What to do.
Repeat the data exactly, every last line of it.

-- Opening Marker --

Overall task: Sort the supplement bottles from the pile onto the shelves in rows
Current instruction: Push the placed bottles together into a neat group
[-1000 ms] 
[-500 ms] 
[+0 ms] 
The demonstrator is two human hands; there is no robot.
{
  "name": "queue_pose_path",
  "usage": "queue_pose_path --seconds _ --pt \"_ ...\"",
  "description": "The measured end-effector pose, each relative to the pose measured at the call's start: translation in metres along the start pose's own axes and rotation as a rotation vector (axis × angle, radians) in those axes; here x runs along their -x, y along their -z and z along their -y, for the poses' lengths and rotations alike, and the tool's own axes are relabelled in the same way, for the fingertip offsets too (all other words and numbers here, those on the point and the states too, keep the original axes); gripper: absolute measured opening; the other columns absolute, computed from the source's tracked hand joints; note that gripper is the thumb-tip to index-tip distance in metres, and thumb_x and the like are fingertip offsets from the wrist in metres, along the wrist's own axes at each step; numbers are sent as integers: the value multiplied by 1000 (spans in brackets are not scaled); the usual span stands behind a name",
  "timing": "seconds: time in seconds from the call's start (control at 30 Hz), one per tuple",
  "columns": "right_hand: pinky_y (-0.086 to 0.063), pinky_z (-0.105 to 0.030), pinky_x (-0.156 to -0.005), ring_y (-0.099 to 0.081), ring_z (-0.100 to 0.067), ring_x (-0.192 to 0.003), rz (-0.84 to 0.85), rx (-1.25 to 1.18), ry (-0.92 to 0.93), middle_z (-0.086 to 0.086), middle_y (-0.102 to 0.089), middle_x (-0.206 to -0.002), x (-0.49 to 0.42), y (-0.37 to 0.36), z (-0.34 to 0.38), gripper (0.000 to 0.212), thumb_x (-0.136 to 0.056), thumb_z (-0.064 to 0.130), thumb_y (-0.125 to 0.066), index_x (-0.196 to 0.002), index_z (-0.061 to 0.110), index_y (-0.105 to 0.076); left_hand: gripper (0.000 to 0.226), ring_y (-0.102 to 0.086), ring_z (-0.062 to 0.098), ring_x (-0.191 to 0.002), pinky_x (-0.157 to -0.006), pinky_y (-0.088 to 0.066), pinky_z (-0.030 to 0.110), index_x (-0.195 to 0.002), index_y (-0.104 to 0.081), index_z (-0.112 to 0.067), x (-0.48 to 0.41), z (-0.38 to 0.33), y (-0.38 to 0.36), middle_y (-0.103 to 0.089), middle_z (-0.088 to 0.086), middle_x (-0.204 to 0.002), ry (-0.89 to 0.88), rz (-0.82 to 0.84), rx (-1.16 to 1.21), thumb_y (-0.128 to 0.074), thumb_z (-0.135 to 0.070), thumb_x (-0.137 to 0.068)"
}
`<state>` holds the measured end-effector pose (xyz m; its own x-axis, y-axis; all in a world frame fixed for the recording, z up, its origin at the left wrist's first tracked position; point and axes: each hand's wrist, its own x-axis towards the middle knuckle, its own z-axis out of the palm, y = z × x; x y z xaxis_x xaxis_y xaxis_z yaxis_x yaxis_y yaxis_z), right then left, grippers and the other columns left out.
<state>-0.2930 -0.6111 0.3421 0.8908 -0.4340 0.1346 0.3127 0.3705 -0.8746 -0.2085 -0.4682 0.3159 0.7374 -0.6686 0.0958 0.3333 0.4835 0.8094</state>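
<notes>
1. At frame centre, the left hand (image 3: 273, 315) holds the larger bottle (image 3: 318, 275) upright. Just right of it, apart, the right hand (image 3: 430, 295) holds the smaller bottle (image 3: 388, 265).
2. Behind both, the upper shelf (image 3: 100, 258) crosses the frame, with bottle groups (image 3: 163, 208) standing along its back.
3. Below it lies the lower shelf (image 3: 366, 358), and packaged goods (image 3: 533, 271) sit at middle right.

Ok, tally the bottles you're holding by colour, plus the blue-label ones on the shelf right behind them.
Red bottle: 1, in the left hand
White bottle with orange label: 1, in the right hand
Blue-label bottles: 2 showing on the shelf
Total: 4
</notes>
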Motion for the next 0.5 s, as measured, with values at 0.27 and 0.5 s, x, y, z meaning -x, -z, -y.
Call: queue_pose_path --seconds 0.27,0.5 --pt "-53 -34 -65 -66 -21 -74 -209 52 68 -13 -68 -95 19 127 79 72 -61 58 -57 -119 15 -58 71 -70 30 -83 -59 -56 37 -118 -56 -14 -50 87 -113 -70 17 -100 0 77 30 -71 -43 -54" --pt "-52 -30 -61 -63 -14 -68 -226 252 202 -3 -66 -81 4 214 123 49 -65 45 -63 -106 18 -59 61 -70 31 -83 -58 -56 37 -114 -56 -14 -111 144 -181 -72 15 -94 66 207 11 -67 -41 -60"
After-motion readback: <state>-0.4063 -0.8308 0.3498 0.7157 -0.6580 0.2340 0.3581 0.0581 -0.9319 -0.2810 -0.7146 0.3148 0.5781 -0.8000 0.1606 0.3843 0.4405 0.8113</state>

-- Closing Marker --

Answer below.
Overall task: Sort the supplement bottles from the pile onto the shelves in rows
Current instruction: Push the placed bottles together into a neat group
[-1000 ms] 
[-500 ms] 
[+0 ms] 
The demonstrator is two human hands; there is no robot.
{
  "name": "queue_pose_path",
  "usage": "queue_pose_path --seconds _ --pt \"_ ...\"",
  "description": "The measured end-effector pose, each relative to the pose measured at the call's start: translation in metres along the start pose's own axes and rotation as a rotation vector (axis × angle, radians) in those axes; here x runs along their -x, y along their -z and z along their -y, for the poses' lengths and rotations alike, and the tool's own axes are relabelled in the same way, for the fingertip offsets too (all other words and numbers here, those on the point and the states too, keep the original axes); gripper: absolute measured opening; the other columns absolute, computed from the source's tracked hand joints; note that gripper is the thumb-tip to index-tip distance in metres, and thumb_x and the like are fingertip offsets from the wrist in metres, along the wrist's own axes at each step; numbers are sent as integers: the value multiplied by 1000 (spans in brackets are not scaled); the usual span stands behind a name",
  "timing": "seconds: time in seconds from the call's start (control at 30 Hz), one per tuple",
  "columns": "right_hand: pinky_y (-0.086 to 0.063), pinky_z (-0.105 to 0.030), pinky_x (-0.156 to -0.005), ring_y (-0.099 to 0.081), ring_z (-0.100 to 0.067), ring_x (-0.192 to 0.003), rz (-0.84 to 0.85), rx (-1.25 to 1.18), ry (-0.92 to 0.93), middle_z (-0.086 to 0.086), middle_y (-0.102 to 0.089), middle_x (-0.206 to -0.002), x (-0.49 to 0.42), y (-0.37 to 0.36), z (-0.34 to 0.38), gripper (0.000 to 0.212), thumb_x (-0.136 to 0.056), thumb_z (-0.064 to 0.130), thumb_y (-0.125 to 0.066), index_x (-0.196 to 0.002), index_z (-0.061 to 0.110), index_y (-0.105 to 0.076); left_hand: gripper (0.000 to 0.226), ring_y (-0.102 to 0.086), ring_z (-0.062 to 0.098), ring_x (-0.191 to 0.002), pinky_x (-0.157 to -0.006), pinky_y (-0.088 to 0.066), pinky_z (-0.030 to 0.110), index_x (-0.195 to 0.002), index_y (-0.104 to 0.081), index_z (-0.112 to 0.067), x (-0.48 to 0.41), z (-0.38 to 0.33), y (-0.38 to 0.36), middle_y (-0.103 to 0.089), middle_z (-0.088 to 0.086), middle_x (-0.204 to 0.002), ry (-0.89 to 0.88), rz (-0.82 to 0.84), rx (-1.16 to 1.21), thumb_y (-0.128 to 0.074), thumb_z (-0.135 to 0.070), thumb_x (-0.137 to 0.068)"
}
`<state>` holds the measured end-effector pose (xyz m; its own x-axis, y-axis; all in a world frame fixed for the recording, z up, its origin at the left wrist's first tracked position; point and axes: each hand's wrist, its own x-axis towards the middle knuckle, its own z-axis out of the palm, y = z × x; x y z xaxis_x xaxis_y xaxis_z yaxis_x yaxis_y yaxis_z), right then left, grippers and the other columns left out.
<state>-0.2930 -0.6111 0.3421 0.8908 -0.4340 0.1346 0.3127 0.3705 -0.8746 -0.2085 -0.4682 0.3159 0.7374 -0.6686 0.0958 0.3333 0.4835 0.8094</state>
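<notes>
1. At frame centre, the left hand (image 3: 273, 315) holds the larger bottle (image 3: 318, 275) upright. Just right of it, apart, the right hand (image 3: 430, 295) holds the smaller bottle (image 3: 388, 265).
2. Behind both, the upper shelf (image 3: 100, 258) crosses the frame, with bottle groups (image 3: 163, 208) standing along its back.
3. Below it lies the lower shelf (image 3: 366, 358), and packaged goods (image 3: 533, 271) sit at middle right.

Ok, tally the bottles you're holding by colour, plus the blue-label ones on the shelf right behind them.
Red bottle: 1, in the left hand
White bottle with orange label: 1, in the right hand
Blue-label bottles: 2 showing on the shelf
Total: 4
</notes>
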Motion for the next 0.5 s, as measured, with values at 0.27 and 0.5 s, x, y, z meaning -x, -z, -y.
Call: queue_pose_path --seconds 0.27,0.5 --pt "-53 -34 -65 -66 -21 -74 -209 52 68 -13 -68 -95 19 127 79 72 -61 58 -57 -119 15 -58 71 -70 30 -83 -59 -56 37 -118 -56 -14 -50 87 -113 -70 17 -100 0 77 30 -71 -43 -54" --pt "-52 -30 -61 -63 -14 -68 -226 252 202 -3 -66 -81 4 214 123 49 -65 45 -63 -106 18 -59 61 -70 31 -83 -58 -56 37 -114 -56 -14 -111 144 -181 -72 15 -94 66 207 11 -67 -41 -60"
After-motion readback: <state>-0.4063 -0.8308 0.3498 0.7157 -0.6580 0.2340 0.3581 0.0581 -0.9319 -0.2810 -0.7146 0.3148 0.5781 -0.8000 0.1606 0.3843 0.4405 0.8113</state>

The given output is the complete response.